The key question was, therefore, whether the sale of the replica products was capable of making a damaging misrepresentation to the public.

As no sales had actually been made, the analysis proceeded on the basis of evidence as to how the replica products were likely to be sold in showrooms and via the internet.

In support of their case for misrepresentation, Numatic commissioned a survey. 83 respondents out of 535 thought that the replica product was a Henry; another 88 thought it looked like a Henry.

Although presumably the other 364 respondents were not confused in any way, the combination of survey evidence and Numatic’s witnesses persuaded the court that consumers would be confused by Qualitex’s replica product. This was despite evidence from the witnesses that consumers would exercise care in purchasing a vacuum cleaner (as an expensive and long-lasting product).

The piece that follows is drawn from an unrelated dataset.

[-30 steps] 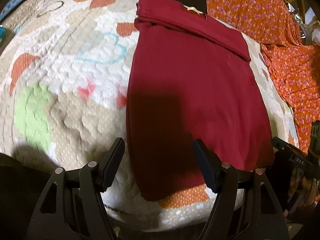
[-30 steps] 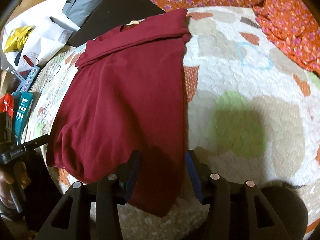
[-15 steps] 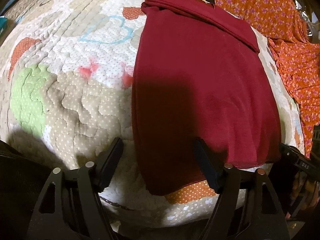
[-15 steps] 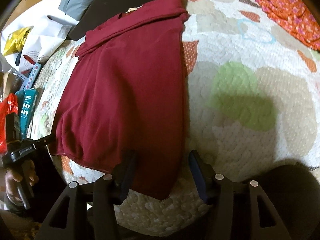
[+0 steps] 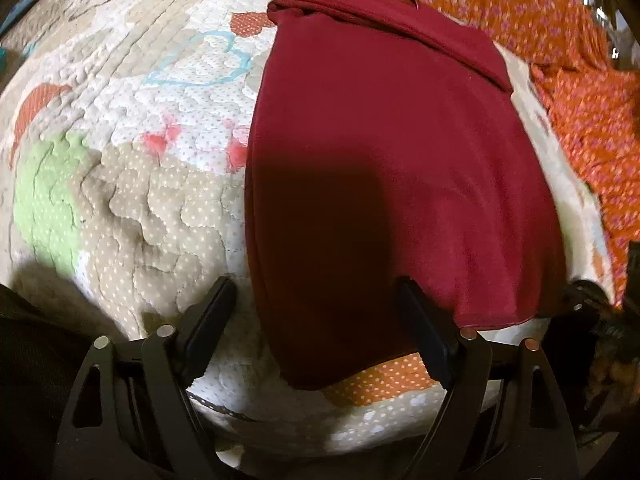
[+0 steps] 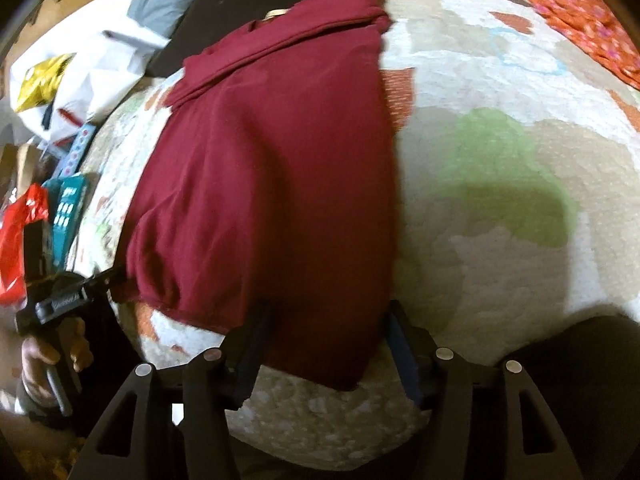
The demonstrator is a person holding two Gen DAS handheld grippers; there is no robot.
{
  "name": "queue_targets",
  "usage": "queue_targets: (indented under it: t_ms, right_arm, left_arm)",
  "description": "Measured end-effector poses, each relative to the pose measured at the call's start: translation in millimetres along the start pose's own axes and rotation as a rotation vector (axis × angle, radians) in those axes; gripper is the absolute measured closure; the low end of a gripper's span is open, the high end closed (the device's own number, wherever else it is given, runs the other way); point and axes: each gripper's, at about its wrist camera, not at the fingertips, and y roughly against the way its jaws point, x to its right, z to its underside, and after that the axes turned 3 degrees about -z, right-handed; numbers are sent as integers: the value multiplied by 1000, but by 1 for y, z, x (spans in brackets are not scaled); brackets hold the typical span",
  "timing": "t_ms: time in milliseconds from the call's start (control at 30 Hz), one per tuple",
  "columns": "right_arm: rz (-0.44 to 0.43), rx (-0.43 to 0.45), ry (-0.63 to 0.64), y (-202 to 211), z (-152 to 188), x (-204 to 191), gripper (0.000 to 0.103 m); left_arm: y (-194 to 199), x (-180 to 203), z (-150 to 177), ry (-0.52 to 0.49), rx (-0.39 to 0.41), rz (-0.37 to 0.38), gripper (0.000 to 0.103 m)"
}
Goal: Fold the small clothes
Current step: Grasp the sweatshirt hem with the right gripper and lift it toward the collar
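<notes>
Left wrist view: the left gripper (image 5: 316,324) hangs spread wide, nothing between its fingers, straddling the near left corner of the maroon shirt (image 5: 384,152). The shirt lies flat on the quilted bed (image 5: 132,128), long axis running straight away from the gripper, collar end far, hem nearest. Orange floral fabric (image 5: 592,120) sits off to the right.

Right wrist view: the right gripper (image 6: 328,344) is likewise released, its fingers either side of the near right hem corner, which droops toward the bed's edge. Both grippers look about equally close to their own corners, so a hem-to-collar fold seems the likely move. The left gripper shows at far left. No containers on the bed; just bags (image 6: 80,68) and clutter beyond it.
</notes>
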Motion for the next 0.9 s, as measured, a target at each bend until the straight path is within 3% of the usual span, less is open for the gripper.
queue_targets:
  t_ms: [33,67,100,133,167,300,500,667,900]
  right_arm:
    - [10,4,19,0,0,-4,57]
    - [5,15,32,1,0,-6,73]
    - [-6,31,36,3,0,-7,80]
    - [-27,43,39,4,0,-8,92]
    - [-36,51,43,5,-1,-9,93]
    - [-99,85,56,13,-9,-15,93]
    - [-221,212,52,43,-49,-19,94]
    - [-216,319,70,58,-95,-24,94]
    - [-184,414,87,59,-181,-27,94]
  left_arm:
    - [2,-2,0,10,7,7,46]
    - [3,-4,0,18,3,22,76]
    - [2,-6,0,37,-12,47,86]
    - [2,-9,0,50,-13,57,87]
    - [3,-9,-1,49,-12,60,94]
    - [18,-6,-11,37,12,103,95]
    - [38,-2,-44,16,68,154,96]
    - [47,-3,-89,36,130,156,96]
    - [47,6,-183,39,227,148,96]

Even if Qualitex was going to brand the product QUICKCLEAN, they may still have been liable for passing off. Most consumers did not know that Henry originated from Numatic, so branding may not have reduced origin confusion and the QUICKCLEAN brand was not distinctive or well known, so as to negate against any confusion.

Most readers in the UK will be well aware of the Henry product due to the extensive marketing undertaken by Numatic and would probably agree that the anthropomorphism employed has created considerable goodwill in the Henry brand.

However, the decision will also be seen as a generous one from a passing off perspective, since it is questionable whether the initial confusion generated by the replica product would actually have lead consumers to complete a purchase of the replica product, whilst still labouring under the misapprehension that they were purchasing a Henry, or a product associated with Numatic.